* [Your instructions] Give again, unchanged, the line that contains "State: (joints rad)" together with every line that follows it until the entries end.
------------
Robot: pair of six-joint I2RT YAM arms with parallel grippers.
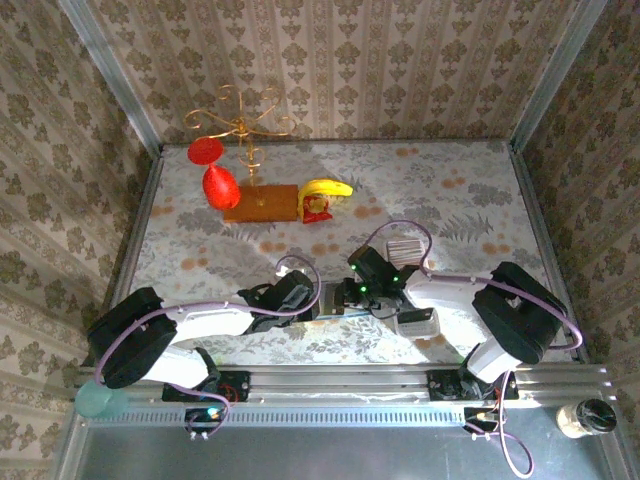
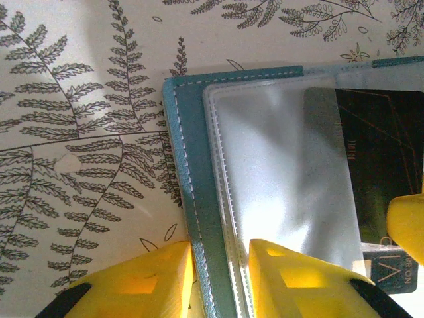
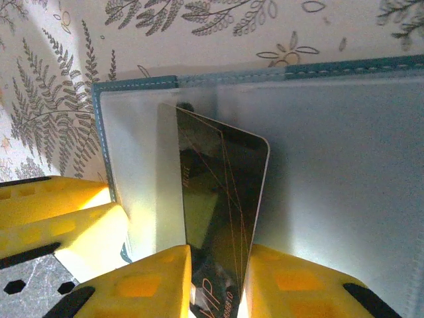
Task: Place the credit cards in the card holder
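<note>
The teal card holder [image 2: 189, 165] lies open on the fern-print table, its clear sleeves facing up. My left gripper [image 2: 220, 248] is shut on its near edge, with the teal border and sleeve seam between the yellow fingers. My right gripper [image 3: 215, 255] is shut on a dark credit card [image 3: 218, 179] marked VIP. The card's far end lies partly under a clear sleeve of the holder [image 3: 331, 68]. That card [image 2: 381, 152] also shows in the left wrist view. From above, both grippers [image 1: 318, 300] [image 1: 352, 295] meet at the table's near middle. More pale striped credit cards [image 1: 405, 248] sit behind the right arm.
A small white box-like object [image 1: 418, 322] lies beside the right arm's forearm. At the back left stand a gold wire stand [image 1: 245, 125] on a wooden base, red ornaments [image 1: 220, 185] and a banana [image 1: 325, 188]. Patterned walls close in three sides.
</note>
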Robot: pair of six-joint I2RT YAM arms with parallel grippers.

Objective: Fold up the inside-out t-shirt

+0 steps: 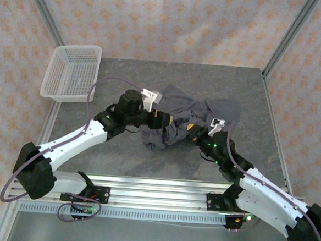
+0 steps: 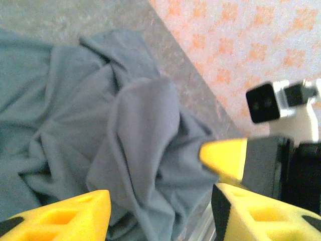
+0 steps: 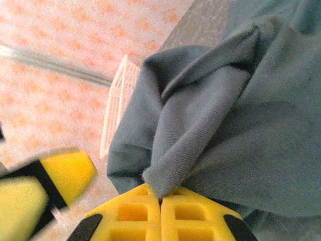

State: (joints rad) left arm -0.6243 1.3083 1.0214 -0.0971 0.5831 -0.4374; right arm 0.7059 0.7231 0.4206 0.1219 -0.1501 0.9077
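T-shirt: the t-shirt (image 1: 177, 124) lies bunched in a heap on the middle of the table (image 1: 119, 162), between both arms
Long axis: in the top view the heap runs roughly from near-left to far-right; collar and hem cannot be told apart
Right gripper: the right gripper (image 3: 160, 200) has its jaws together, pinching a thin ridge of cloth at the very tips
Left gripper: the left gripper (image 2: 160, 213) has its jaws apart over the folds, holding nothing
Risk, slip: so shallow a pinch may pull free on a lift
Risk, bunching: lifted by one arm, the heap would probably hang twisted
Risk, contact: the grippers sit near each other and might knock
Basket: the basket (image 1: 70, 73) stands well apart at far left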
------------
* [Result for this task]
State: (joints rad) left arm -0.6243 1.3083 1.0214 -0.0971 0.5831 -0.4374; right arm 0.7059 0.7231 0.4206 0.1219 -0.1501 0.9077
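T-shirt: the t-shirt (image 1: 177, 124) lies bunched in a heap on the middle of the table (image 1: 119, 162), between both arms
Long axis: in the top view the heap runs roughly from near-left to far-right; collar and hem cannot be told apart
Right gripper: the right gripper (image 3: 160, 200) has its jaws together, pinching a thin ridge of cloth at the very tips
Left gripper: the left gripper (image 2: 160, 213) has its jaws apart over the folds, holding nothing
Risk, slip: so shallow a pinch may pull free on a lift
Risk, bunching: lifted by one arm, the heap would probably hang twisted
Risk, contact: the grippers sit near each other and might knock
Basket: the basket (image 1: 70, 73) stands well apart at far left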

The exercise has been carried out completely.